§ ACTIVITY: Set down, exactly as written, the lines from the top of the data to the line that holds "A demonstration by", and omit the pictures.

-- RECORDED INFORMATION follows --

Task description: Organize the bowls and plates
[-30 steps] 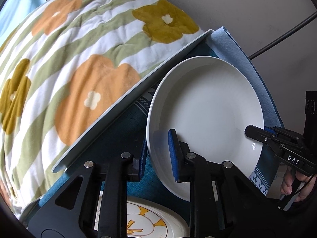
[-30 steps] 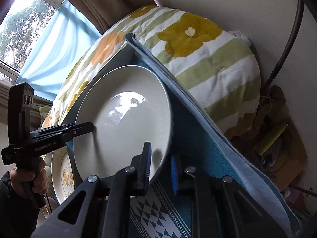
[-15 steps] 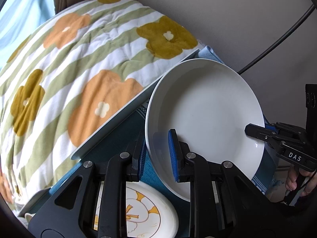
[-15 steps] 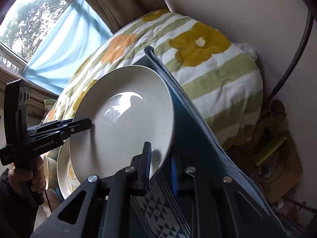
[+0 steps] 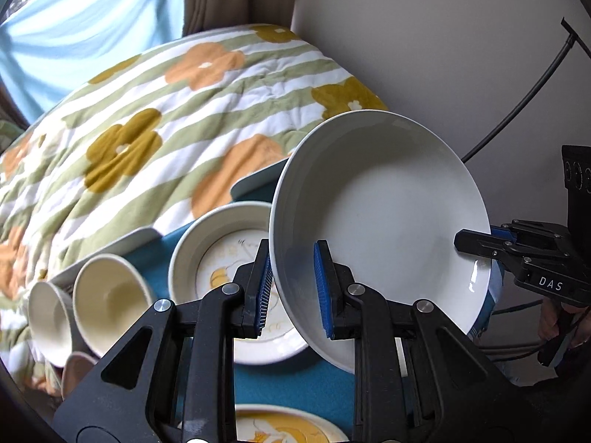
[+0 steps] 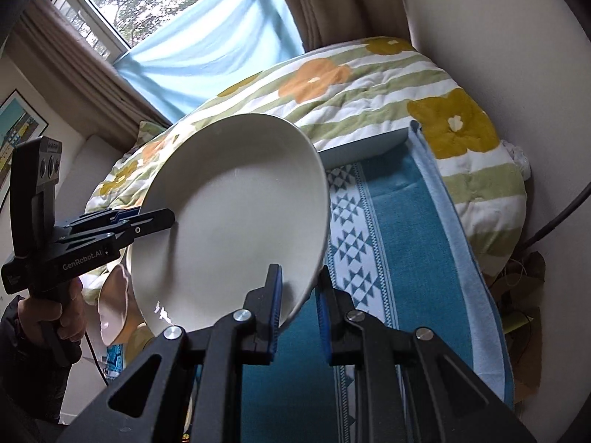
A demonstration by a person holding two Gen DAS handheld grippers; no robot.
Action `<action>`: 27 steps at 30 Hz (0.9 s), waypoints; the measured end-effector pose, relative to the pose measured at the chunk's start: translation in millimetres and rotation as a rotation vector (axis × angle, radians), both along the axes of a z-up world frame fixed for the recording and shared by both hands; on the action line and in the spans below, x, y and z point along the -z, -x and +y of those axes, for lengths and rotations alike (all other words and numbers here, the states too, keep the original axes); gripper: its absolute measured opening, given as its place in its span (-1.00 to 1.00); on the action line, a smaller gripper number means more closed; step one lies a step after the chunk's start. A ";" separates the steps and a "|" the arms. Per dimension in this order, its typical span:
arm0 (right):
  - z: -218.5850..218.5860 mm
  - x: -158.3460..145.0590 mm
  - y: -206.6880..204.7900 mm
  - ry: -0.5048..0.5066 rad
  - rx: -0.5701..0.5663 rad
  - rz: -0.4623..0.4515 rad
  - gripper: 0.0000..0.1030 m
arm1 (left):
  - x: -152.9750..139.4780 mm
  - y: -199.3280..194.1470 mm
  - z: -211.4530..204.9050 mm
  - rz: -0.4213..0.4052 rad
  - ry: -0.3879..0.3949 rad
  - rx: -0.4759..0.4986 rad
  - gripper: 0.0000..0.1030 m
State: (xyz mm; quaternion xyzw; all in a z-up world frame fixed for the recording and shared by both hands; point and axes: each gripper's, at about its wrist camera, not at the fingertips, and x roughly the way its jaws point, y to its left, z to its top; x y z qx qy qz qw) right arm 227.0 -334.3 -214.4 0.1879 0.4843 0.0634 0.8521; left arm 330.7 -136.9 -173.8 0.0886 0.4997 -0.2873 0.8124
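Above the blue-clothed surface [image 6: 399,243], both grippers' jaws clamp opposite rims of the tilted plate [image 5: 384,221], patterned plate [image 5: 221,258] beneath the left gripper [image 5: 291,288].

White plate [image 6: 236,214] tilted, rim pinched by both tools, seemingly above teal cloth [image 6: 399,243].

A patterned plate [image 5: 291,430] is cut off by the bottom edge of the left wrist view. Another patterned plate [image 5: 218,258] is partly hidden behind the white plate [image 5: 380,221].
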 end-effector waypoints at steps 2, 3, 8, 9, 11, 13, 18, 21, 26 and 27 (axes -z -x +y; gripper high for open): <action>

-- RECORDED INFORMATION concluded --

§ RESULT BELOW:
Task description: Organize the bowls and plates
[-30 steps] 
[-30 steps] 
[-15 steps] 
[-15 steps] 
[+0 steps] 
[+0 steps] 
A demonstration by a person holding two Gen DAS handheld grippers; no robot.

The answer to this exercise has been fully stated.